> **REQUIRED WORK**: Would you print out every entry exactly as given?

> **EXTRACTED ENTRIES**:

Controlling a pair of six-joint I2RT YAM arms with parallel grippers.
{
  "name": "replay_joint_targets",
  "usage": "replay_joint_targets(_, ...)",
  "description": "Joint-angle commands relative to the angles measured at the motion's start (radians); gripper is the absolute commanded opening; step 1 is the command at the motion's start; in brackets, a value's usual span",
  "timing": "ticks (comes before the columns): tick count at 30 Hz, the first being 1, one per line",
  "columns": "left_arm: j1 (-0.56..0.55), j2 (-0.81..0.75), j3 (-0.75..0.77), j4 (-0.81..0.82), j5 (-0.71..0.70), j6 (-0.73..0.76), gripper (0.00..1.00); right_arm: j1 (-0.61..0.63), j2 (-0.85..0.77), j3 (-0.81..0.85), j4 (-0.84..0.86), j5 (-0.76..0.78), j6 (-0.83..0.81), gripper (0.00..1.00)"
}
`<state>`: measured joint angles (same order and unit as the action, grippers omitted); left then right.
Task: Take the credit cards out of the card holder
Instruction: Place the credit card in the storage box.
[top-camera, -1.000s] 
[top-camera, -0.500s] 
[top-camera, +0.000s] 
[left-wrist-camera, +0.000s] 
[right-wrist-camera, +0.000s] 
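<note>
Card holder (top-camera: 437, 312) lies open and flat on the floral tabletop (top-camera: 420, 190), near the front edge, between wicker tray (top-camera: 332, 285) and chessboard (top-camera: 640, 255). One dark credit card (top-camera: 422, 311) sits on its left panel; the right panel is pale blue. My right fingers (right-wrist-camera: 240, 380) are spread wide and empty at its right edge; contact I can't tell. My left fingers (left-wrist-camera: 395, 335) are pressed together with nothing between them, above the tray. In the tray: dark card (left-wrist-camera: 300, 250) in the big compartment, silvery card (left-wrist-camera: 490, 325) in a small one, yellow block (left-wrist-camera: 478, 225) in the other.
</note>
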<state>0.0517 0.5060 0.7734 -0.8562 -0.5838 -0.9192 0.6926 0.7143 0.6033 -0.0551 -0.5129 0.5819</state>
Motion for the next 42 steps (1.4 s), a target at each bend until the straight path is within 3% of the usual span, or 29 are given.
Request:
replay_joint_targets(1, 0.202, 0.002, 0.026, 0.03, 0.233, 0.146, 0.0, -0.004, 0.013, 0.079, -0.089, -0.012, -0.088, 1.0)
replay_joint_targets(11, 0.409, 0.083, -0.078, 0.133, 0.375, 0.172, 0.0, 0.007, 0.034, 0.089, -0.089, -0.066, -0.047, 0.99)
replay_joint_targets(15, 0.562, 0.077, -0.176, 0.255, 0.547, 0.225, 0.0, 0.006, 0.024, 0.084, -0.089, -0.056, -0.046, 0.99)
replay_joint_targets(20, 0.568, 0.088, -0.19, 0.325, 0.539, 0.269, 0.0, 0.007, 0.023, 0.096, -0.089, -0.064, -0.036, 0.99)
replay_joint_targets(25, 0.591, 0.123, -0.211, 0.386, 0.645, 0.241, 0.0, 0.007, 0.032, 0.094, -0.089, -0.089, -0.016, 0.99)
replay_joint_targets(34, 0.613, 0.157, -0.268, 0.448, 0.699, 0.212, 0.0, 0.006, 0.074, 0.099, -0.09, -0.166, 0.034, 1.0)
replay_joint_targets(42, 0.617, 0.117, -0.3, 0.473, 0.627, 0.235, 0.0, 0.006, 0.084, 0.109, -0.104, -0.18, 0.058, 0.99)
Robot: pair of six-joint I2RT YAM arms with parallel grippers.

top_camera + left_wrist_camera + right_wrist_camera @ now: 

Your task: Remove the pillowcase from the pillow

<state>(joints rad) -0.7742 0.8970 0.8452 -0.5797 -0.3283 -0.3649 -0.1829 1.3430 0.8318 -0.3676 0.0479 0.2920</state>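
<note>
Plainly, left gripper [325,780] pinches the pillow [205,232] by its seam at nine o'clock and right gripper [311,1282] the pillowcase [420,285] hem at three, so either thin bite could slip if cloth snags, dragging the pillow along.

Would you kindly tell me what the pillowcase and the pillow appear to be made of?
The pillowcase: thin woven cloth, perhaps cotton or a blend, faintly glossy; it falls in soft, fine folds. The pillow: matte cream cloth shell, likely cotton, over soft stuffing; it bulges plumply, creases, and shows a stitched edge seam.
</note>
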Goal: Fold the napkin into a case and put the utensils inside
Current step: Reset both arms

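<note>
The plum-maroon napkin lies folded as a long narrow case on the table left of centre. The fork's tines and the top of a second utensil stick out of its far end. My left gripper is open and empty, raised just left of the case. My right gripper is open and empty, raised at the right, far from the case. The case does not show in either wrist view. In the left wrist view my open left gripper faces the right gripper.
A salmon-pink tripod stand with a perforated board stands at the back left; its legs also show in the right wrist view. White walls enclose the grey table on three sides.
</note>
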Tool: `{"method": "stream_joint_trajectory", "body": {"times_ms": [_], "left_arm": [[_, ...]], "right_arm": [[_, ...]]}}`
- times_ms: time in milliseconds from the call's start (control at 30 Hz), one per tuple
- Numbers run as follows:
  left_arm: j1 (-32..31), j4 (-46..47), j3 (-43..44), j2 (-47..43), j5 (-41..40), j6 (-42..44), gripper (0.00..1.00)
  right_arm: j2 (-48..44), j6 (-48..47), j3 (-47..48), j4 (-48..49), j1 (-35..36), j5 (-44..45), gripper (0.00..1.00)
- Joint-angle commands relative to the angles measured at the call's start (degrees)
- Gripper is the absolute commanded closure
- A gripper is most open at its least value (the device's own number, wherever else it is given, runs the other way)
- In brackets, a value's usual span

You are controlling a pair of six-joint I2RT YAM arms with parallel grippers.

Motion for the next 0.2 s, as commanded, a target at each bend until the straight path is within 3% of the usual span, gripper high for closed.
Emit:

> **RESPONSE TO THE EXERCISE**:
Controlling a pair of six-joint I2RT YAM arms with parallel grippers.
{
  "name": "replay_joint_targets",
  "usage": "replay_joint_targets(_, ...)",
  "description": "Joint-angle commands relative to the angles measured at the motion's start (radians); gripper is the absolute commanded opening; step 1 is the command at the motion's start; in brackets, a value's usual span",
  "timing": "ticks (comes before the columns): tick count at 30 Hz, the first being 1, one per line",
  "columns": "left_arm: j1 (-0.56..0.55), j2 (-0.81..0.75), j3 (-0.75..0.77), j4 (-0.81..0.82), j5 (-0.71..0.70), j6 (-0.73..0.76), gripper (0.00..1.00); right_arm: j1 (-0.61..0.63), j2 (-0.85..0.77), j3 (-0.81..0.85), j4 (-0.84..0.86), j5 (-0.76..0.78), j6 (-0.83..0.81), gripper (0.00..1.00)"
}
`<state>`: measured joint angles (same order and unit as the action, grippers omitted); left then right.
Task: Take the credit cards out of the card holder
Instruction: Place the credit card in the storage box.
[top-camera, -1.000s] 
[top-camera, -0.500s] 
[top-camera, +0.000s] 
[left-wrist-camera, +0.000s] 
[right-wrist-camera, +0.000s] 
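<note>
Card holder (top-camera: 437, 312) lies open and flat on the floral tabletop (top-camera: 420, 190), near the front edge, between wicker tray (top-camera: 332, 285) and chessboard (top-camera: 640, 255). One dark credit card (top-camera: 422, 311) sits on its left panel; the right panel is pale blue. My right fingers (right-wrist-camera: 240, 380) are spread wide and empty at its right edge; contact I can't tell. My left fingers (left-wrist-camera: 395, 335) are pressed together with nothing between them, above the tray. In the tray: dark card (left-wrist-camera: 300, 250) in the big compartment, silvery card (left-wrist-camera: 490, 325) in a small one, yellow block (left-wrist-camera: 478, 225) in the other.
</note>
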<state>0.0517 0.5060 0.7734 -0.8562 -0.5838 -0.9192 0.6926 0.7143 0.6033 -0.0551 -0.5129 0.5819</state>
Motion for the next 42 steps (1.4 s), a target at each bend until the straight path is within 3% of the usual span, or 29 are given.
Request:
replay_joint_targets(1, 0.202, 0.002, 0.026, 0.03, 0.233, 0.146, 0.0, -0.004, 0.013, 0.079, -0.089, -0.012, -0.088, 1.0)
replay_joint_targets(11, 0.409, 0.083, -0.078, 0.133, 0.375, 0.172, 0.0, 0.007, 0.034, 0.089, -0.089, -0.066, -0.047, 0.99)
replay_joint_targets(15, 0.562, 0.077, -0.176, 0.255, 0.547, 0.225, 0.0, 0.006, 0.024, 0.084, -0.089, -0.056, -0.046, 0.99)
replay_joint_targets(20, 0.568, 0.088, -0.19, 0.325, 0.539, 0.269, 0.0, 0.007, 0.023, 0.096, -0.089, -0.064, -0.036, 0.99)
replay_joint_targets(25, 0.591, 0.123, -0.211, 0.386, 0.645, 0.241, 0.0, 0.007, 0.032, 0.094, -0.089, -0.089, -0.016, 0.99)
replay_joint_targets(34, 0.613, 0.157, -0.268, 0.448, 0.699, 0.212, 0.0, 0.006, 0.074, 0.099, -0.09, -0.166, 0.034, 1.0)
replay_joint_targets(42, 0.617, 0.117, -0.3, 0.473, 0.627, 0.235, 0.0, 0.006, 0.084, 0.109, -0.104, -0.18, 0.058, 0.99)
Robot: pair of six-joint I2RT YAM arms with parallel grippers.

top_camera + left_wrist_camera + right_wrist_camera @ now: 

Your task: Remove the pillowcase from the pillow

<state>(joints rad) -0.7742 0.8970 0.8452 -0.5797 -0.3283 -0.3649 -0.1829 1.3430 0.8318 -0.3676 0.0479 0.2920</state>
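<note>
Plainly, left gripper [325,780] pinches the pillow [205,232] by its seam at nine o'clock and right gripper [311,1282] the pillowcase [420,285] hem at three, so either thin bite could slip if cloth snags, dragging the pillow along.

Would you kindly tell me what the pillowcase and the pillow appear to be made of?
The pillowcase: thin woven cloth, perhaps cotton or a blend, faintly glossy; it falls in soft, fine folds. The pillow: matte cream cloth shell, likely cotton, over soft stuffing; it bulges plumply, creases, and shows a stitched edge seam.
</note>
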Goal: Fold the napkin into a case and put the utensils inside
Current step: Reset both arms

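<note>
The plum-maroon napkin lies folded as a long narrow case on the table left of centre. The fork's tines and the top of a second utensil stick out of its far end. My left gripper is open and empty, raised just left of the case. My right gripper is open and empty, raised at the right, far from the case. The case does not show in either wrist view. In the left wrist view my open left gripper faces the right gripper.
A salmon-pink tripod stand with a perforated board stands at the back left; its legs also show in the right wrist view. White walls enclose the grey table on three sides.
</note>
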Tool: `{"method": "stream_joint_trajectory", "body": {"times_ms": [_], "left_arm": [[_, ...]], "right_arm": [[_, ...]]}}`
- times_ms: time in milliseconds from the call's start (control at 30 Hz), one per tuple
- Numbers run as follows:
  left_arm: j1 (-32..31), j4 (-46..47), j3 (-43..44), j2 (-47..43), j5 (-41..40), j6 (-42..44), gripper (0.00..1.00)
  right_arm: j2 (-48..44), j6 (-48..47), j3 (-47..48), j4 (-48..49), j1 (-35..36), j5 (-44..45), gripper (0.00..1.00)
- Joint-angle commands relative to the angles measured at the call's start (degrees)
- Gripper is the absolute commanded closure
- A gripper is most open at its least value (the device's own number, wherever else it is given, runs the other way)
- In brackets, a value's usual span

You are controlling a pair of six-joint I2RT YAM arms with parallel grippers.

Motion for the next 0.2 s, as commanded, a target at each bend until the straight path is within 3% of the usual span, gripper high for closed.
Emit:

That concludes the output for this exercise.